• [DATA PROVIDED]:
*** Begin section ***
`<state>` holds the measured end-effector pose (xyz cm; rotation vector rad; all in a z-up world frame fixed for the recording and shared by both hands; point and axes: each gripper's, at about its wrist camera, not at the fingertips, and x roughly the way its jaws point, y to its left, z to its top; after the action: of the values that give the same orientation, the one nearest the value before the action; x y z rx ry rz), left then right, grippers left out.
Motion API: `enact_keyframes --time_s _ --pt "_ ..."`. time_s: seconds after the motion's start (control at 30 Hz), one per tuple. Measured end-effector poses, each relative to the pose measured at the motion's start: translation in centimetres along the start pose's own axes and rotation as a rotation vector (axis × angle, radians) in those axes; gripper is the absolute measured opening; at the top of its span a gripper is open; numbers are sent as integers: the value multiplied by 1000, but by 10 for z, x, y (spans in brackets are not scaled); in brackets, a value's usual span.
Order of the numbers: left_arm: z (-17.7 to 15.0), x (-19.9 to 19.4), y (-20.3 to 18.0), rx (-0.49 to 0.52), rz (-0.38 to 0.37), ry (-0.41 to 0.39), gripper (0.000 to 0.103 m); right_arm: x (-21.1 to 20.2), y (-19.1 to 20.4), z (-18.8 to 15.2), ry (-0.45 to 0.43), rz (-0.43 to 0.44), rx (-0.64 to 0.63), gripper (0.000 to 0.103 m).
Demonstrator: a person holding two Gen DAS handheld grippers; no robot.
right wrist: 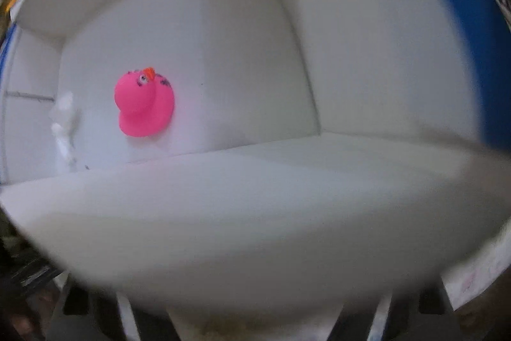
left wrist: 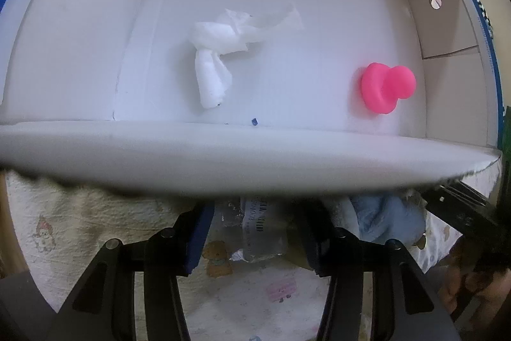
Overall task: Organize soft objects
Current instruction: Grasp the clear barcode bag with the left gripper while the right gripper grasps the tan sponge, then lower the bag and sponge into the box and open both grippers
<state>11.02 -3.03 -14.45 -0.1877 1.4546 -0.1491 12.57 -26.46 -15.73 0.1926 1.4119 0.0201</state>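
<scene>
Pink duck in white box; left gripper jaws released, right's hidden.

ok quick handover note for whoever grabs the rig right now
Left gripper: open, empty, low outside the white box, in front of its near wall.
Right gripper: fingers hidden behind the box wall, state unclear.
In the box: pink rubber duck and crumpled white tissue, lying apart.
Still out on the printed cloth: a clear plastic wrapper between the left fingers and a light blue cloth beside it.
Left to do: probably the wrapper first, then the blue cloth into the box.
</scene>
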Motion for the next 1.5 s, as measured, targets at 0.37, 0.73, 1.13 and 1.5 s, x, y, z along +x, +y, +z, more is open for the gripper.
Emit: enact_keyframes --time_s 0.37,0.73,1.13,1.5 --pt "4 -8 3 34 -33 9 19 -15 13 -8 -45 28 -45 8" --pt "-15 -57 51 3 24 -109 14 -57 -21 -23 -117 210 52 8" --pt "-46 -120 37 31 77 -288 13 -105 -30 -45 -223 342 27 8" --pt "-51 -148 2 97 144 -499 13 -140 18 -47 -384 392 -133 8"
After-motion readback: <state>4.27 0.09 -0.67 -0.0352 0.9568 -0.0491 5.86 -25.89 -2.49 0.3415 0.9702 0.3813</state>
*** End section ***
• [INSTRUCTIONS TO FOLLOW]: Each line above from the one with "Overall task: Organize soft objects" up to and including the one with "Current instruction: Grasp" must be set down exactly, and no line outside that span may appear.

• [SOLUTION TO THE PROBLEM]:
Overall task: Organize soft objects
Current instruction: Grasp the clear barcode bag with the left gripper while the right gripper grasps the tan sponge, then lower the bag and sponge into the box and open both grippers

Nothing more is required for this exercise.